Help Wanted: Bad performance using etl.dicts(self.table)
Maksymilian-Plywaczyk opened this issue · 4 comments
What happened?
Hi guys!
I need your help in my problem with performance of function etl.dicst(). While I want use that function with list() I had very slow and bad performance. Code example looks like this:
etl.dicts(self.table)
What is the expected behavior?
Can someone give me advice or hint how to convert table to list of dictionaries in effiecient way? Or maybe use another solution for that. In the end i need converted Table type to python native data structures.
Reproducible test case
No response
What version of petl are you have found the bug?
v1.7.12
Version
python 3.13+
What OS are you seeing the problem on?
Linux
What OS version are you using?
No response
What package manager you used to install?
pip
What's the current installed packages?
No response
Relevant log output
No response
Additional Notes
No response
Code of Conduct
- I agree to follow this project's Code of Conduct
What source/destination are you reading/writing?
Do you have any code snippet for analysis?
@juarezr
Yes, I am writing a service to transform a given dataset. The dataset is a response from an external API. I am creating this service using method chaining. In the end after transforming in I want to get back with type of dataset that was given. Last method which i call is convert_table_to_dict
and here I get very bad performance. Dataset has only ~100 rows.
class DatasetTranformation:
def __init__(self, dataset: list[dict[str, Any]]):
self.dataset = dataset
self.table = self._transform_dataset_to_table()

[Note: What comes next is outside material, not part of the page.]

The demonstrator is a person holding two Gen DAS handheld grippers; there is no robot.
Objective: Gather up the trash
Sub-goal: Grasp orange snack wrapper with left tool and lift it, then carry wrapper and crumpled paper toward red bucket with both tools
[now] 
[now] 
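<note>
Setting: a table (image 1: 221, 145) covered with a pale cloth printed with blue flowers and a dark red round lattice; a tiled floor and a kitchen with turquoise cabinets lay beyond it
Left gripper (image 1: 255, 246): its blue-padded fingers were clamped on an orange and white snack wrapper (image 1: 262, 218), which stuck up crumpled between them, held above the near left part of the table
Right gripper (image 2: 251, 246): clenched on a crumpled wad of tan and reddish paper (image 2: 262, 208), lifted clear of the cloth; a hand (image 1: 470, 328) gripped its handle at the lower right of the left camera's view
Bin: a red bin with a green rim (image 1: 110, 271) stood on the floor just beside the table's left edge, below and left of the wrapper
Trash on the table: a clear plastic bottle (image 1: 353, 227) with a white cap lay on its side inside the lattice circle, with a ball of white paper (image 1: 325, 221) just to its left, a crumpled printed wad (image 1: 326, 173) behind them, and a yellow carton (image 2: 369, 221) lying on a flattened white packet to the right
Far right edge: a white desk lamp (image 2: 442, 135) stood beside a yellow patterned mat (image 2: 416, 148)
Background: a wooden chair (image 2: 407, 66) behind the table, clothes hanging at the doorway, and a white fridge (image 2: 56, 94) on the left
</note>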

def _transform_dataset_to_table(self) -> etl.Table:
return etl.fromdicts(self.dataset)
def drop_fields(self, fields: list[str]) -> "DatasetTransformation":
self.table = etl.cutout(self.table, *fields)
return self
def add_date_field_from_timestamp(
self, timestamp_field: str, date_field: str
) -> "DatasetTransformation":
def format_date(row) -> str:
timestamp = row[timestamp_field]
date = datetime.strptime(timestamp, "%Y-%m-%dT%H:%M:%S.%fZ").strftime(
"%Y-%m-%d"
)
return date
self.table = etl.addfield(self.table, date_field, format_date)
return self
def add_field(
self, field_name: str, value_function: Any = None
) -> "DatasetTransformation":
self.table = etl.addfield(self.table, field_name, value_function)
return self
def convert_table_to_dict(self) -> list[dict[str, Any]]:
converted_data = list(etl.dicts(self.table))
return converted_data
def to_table(self) -> etl.Table:
return self.table
This call will make your petl
object to materialize:
converted_data = list(etl.dicts(self.table))
What will happen, is that:
- The list method will traverse the whole results that self.table should retrieve.
- All result rows/dicts will be allocated in the python/app memory.
- Each service call will allocate its list full of rows. This would raise the app's whole memory according to the number of concurrent calls.
What happens if you change to something like:
def convert_table_to_dict(self) -> Iterable[dict[str, Any]]:
data_generator = etl.dicts(self.table)
return data_generator
If you could use/consume this way:
- Each service method invocation would allocate just one object/row/dict by petl each transformation used.
- You could write the response through a foreach loop and stream as you receive the rows/results from the source/database.
I used this trick in a custom Airflow Operator and it worked well.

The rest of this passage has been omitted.